Gorelick, D. A., Levin, K. H., Copersino, M. L., Heishman, S. J., Liu, F., Boggs, D. L., & Kelly, D. L. (2012). Diagnostic criteria for cannabis withdrawal syndrome. Drug and Alcohol Dependence, 123(1-3), 141–147. https://doi.org/10.1016/j.drugalcdep.2011.11.007

About the source:

  • Peer reviewed? Yes, published in Drug and Alcohol Dependence.
  • Methodology: Researchers looked at the “most difficult” (unassisted) quit attempt of people who’d smoked cannabis in their lives, to evaluate the diagnostic criteria for cannabis withdrawal from the DSM-V. They included 39 potential withdrawal symptoms in total.
  • Sample size: 384 adult, non-treatment seeking lifetime cannabis smokers.
  • Main results: 40.9% of participants met the criteria established by the DSM-V for cannabis withdrawal. This was more likely if they had used cannabis for longer or in greater amounts, and people meeting the criteria were abstinent for less time.
  • Other notes: The results were based on recall from participants, and some participants reported withdrawal symptoms lasting for up to two years, which is likely a result of other issues.

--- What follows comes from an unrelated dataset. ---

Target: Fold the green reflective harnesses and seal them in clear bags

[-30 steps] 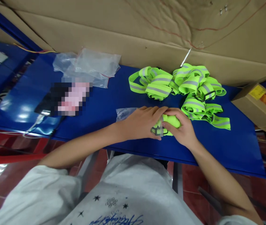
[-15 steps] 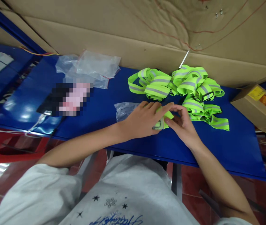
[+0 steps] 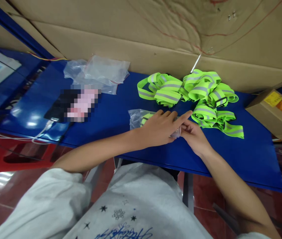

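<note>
My left hand (image 3: 159,127) lies over a small clear plastic bag (image 3: 137,118) on the blue table (image 3: 116,109), fingers pressed down on it. A folded neon-yellow reflective strap (image 3: 145,118) shows through the bag, mostly hidden under the hand. My right hand (image 3: 193,136) meets the left at the bag's open end, its fingers closed on the plastic edge. Both hands touch each other just in front of the loose straps.
A heap of neon-yellow reflective straps (image 3: 193,91) lies behind and right of my hands. Spare clear bags (image 3: 98,73) sit at the back left, a blurred dark and pink item (image 3: 75,104) beside them. A cardboard box (image 3: 275,113) stands at the right edge; cardboard sheets line the back.
The yellow strap that stuck out between my hands has gone into the bag. My right hand slid left to the bag's mouth and the left hand flattened over it.
</note>
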Action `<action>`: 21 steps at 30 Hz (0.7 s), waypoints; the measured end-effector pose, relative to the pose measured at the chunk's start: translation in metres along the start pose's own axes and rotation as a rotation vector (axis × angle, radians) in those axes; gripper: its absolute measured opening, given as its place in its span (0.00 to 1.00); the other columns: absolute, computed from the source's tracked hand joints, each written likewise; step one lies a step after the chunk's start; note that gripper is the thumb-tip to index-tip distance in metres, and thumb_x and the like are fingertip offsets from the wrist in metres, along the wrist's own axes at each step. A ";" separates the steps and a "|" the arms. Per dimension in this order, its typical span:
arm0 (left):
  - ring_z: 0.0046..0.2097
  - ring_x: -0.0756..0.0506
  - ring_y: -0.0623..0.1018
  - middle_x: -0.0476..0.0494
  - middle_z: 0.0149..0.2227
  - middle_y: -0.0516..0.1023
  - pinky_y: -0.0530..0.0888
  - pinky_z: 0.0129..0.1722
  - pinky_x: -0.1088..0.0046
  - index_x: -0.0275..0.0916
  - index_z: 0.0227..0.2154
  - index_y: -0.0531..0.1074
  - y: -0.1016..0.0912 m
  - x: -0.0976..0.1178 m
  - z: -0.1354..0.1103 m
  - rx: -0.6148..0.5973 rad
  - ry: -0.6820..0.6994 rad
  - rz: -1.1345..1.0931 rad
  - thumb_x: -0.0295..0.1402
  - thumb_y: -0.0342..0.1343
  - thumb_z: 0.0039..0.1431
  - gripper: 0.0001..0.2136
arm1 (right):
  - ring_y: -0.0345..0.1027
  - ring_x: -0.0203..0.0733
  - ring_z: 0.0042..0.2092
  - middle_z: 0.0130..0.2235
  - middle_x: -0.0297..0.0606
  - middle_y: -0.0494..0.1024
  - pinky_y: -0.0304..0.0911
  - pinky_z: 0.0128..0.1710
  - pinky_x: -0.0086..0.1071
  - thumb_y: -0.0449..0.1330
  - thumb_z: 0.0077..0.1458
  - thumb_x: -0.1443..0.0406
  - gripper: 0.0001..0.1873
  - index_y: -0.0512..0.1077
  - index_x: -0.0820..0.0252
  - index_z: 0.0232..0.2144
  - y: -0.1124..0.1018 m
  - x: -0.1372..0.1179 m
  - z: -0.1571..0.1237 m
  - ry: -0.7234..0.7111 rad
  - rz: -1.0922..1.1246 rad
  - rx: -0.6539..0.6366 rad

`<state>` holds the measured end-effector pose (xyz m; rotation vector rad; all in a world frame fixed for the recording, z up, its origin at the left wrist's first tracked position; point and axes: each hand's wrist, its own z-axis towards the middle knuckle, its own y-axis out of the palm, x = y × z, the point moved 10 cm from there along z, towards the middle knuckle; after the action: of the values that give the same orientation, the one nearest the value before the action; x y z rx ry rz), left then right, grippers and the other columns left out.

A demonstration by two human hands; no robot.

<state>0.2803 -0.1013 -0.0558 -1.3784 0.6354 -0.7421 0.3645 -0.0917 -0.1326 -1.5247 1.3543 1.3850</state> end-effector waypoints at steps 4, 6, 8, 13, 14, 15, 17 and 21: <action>0.49 0.36 0.79 0.36 0.52 0.77 0.70 0.45 0.61 0.35 0.76 0.45 -0.005 0.004 0.004 0.014 0.016 -0.005 0.33 0.58 0.67 0.40 | 0.79 0.44 0.44 0.36 0.34 0.82 0.76 0.43 0.37 0.65 0.58 0.38 0.27 0.77 0.53 0.42 0.000 0.013 -0.002 0.070 0.085 0.030; 0.47 0.37 0.79 0.37 0.51 0.77 0.69 0.44 0.62 0.38 0.76 0.45 -0.008 0.007 0.005 0.027 0.015 -0.004 0.30 0.57 0.67 0.39 | 0.79 0.47 0.52 0.43 0.34 0.83 0.78 0.48 0.40 0.61 0.59 0.35 0.29 0.77 0.49 0.46 0.011 0.009 -0.004 0.053 0.140 -0.055; 0.46 0.37 0.79 0.38 0.50 0.78 0.70 0.44 0.63 0.42 0.76 0.46 -0.011 0.011 0.005 0.038 0.006 -0.009 0.28 0.55 0.67 0.38 | 0.77 0.48 0.57 0.49 0.34 0.83 0.78 0.52 0.42 0.59 0.60 0.34 0.30 0.76 0.46 0.49 0.022 0.001 -0.006 -0.003 0.155 -0.148; 0.52 0.34 0.79 0.33 0.54 0.78 0.70 0.51 0.61 0.47 0.77 0.44 -0.015 0.007 -0.001 0.001 -0.052 -0.154 0.34 0.63 0.64 0.45 | 0.75 0.49 0.62 0.54 0.35 0.83 0.76 0.60 0.46 0.57 0.63 0.35 0.30 0.78 0.47 0.52 0.028 -0.004 -0.006 -0.035 0.120 -0.218; 0.54 0.32 0.79 0.32 0.56 0.77 0.70 0.53 0.60 0.47 0.78 0.42 -0.015 0.002 -0.003 -0.026 -0.058 -0.238 0.38 0.67 0.62 0.49 | 0.75 0.49 0.62 0.55 0.36 0.83 0.74 0.62 0.46 0.57 0.64 0.37 0.30 0.78 0.48 0.52 0.027 -0.003 -0.006 -0.036 0.092 -0.225; 0.57 0.31 0.78 0.31 0.59 0.76 0.70 0.54 0.60 0.47 0.78 0.39 -0.013 -0.006 -0.005 -0.063 -0.065 -0.342 0.44 0.69 0.60 0.53 | 0.74 0.48 0.63 0.56 0.36 0.82 0.72 0.65 0.46 0.58 0.66 0.39 0.28 0.79 0.48 0.53 0.027 -0.004 -0.006 -0.048 0.047 -0.236; 0.60 0.31 0.77 0.32 0.64 0.74 0.70 0.54 0.62 0.47 0.78 0.40 -0.007 -0.032 -0.009 -0.145 -0.116 -0.563 0.55 0.70 0.55 0.58 | 0.73 0.47 0.65 0.60 0.35 0.80 0.66 0.69 0.45 0.60 0.68 0.46 0.23 0.78 0.48 0.57 0.028 -0.008 -0.009 -0.109 -0.093 -0.273; 0.44 0.40 0.82 0.41 0.46 0.84 0.69 0.40 0.71 0.39 0.55 0.80 0.017 -0.080 -0.018 -0.327 -0.211 -0.885 0.60 0.65 0.55 0.34 | 0.73 0.44 0.64 0.61 0.35 0.79 0.66 0.68 0.43 0.61 0.70 0.55 0.19 0.75 0.45 0.61 0.026 -0.031 -0.014 -0.330 -0.388 -0.204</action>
<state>0.2175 -0.0492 -0.0763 -2.0359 -0.0669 -1.1922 0.3463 -0.1037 -0.0958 -1.5059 0.6924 1.4707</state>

Leung, J., Chan, G. C. K., Hides, L., & Hall, W. D. (2020). What is the prevalence and risk of cannabis use disorders among people who use cannabis? a systematic review and meta-analysis. Addictive Behaviors, 109, 106479. https://doi.org/10.1016/j.addbeh.2020.106479

About the source:

  • Peer reviewed? Yes, published in Addictive Behaviors.
  • Methodology: A systematic review and meta-analysis of cross-sectional and longitudinal studies on cannabis use disorders, cannabis abuse and cannabis dependence in users, defined based on DSM or ICD criteria.
  • Sample size: 21 studies were included in the analysis.
  • Main results: Among people who use cannabis, 22% have cannabis use disorder, 13% meet criteria for cannabis abuse and 13% have cannabis dependence. The risk is greater for young people who use cannabis either daily or weekly.
  • Other notes: The studies included in this analysis varied substantially, including different definitions of cannabis addiction and different definitions of what constitutes a “user.” This is likely why the resulting estimates vary so much.  

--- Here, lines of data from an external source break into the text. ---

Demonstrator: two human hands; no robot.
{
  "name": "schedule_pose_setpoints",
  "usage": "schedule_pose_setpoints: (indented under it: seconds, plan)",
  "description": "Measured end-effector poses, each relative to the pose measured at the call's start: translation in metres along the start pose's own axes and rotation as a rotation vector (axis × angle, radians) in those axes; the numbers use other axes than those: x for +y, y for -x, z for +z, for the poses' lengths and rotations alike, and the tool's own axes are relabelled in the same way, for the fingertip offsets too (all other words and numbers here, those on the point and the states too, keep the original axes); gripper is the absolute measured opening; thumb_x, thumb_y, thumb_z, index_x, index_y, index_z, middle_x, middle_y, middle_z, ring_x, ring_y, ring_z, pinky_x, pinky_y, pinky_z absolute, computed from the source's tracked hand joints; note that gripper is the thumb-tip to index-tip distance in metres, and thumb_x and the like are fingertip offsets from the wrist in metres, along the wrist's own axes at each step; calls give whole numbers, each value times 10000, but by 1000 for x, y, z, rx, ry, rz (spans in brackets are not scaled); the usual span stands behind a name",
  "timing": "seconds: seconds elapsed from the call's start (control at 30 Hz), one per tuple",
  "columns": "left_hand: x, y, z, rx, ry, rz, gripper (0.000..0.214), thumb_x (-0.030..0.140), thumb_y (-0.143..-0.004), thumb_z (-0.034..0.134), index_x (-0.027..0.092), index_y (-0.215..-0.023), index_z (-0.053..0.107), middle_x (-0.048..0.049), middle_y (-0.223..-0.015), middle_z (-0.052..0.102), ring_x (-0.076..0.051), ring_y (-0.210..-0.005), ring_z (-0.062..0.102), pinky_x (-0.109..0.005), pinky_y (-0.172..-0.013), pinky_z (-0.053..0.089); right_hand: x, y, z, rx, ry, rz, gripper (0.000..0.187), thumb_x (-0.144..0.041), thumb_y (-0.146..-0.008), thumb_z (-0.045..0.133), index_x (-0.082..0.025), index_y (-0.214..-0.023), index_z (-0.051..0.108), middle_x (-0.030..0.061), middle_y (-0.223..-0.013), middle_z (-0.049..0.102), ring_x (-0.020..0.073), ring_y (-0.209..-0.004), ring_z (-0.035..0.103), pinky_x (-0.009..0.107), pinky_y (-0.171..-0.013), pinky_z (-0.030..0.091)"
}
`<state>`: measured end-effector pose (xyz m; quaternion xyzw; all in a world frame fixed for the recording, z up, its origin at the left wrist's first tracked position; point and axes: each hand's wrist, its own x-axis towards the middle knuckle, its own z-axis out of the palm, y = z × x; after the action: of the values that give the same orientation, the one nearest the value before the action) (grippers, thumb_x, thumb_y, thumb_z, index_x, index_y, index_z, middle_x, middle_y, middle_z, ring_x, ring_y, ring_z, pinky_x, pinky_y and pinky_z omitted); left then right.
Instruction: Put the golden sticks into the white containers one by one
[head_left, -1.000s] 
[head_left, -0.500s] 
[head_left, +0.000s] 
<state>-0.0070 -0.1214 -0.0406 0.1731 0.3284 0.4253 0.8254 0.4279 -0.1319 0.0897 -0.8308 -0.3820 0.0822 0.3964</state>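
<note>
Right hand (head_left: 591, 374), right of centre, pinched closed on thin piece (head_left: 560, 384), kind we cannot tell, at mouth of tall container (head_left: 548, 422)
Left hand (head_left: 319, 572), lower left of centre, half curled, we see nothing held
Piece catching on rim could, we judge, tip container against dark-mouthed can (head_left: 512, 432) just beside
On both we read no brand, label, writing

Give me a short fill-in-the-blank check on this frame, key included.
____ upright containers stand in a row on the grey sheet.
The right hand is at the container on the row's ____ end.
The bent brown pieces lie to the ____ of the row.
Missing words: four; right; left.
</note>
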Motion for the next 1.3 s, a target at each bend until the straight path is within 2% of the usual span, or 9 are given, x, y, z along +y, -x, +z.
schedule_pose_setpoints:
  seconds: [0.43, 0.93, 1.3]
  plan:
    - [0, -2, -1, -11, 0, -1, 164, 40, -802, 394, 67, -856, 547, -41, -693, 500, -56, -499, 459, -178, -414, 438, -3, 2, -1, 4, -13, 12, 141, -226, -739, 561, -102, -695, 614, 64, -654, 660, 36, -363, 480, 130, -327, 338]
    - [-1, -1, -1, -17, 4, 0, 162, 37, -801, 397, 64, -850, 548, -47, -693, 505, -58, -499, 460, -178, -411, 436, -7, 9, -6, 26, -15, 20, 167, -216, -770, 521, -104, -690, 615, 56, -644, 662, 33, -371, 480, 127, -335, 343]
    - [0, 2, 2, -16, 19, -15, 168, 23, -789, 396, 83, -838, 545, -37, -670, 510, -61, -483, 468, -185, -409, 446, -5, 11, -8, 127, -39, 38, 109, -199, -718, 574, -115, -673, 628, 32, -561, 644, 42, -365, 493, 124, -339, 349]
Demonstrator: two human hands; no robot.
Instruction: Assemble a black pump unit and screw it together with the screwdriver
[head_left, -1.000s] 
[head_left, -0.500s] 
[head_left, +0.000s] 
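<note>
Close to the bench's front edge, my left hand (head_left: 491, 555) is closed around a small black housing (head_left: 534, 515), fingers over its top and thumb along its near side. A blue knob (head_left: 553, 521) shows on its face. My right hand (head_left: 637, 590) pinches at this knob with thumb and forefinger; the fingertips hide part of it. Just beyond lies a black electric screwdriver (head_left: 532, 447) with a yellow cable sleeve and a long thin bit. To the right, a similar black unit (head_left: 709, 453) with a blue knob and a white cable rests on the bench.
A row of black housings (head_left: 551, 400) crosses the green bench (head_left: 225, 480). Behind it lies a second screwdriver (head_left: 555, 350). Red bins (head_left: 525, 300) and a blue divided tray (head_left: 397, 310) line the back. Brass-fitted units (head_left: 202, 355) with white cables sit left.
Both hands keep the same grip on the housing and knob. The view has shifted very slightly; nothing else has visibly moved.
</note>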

Volkow, N. D., Baler, R. D., Compton, W. M., & Weiss, S. R. B. (2014). Adverse Health Effects of Marijuana Use. New England Journal of Medicine, 370(23), 2219–2227. https://doi.org/10.1056/nejmra1402309

About the source:

  • Peer reviewed? Yes, published in the New England Journal of Medicine.
  • Methodology: A narrative (non-systematic) review of evidence about the adverse effects of cannabis use.
  • Sample size: 74 studies referenced, not including the introduction and conclusion.
  • Main results: Around 9% of those who experiment with cannabis will end up addicted, based on DSM-IV criteria. The paper argues that cannabis exposure in adolescence has negative effects on brain development, that cannabis may act as a “gateway drug,” increases the risk of road accidents and increases the risk of cardiovascular and respiratory issues.
  • Other notes: The authors didn’t review the studies systematically, so there is a chance of bias. For example, they only briefly mentioned alternative to the gateway hypothesis even though it has a lot of backing.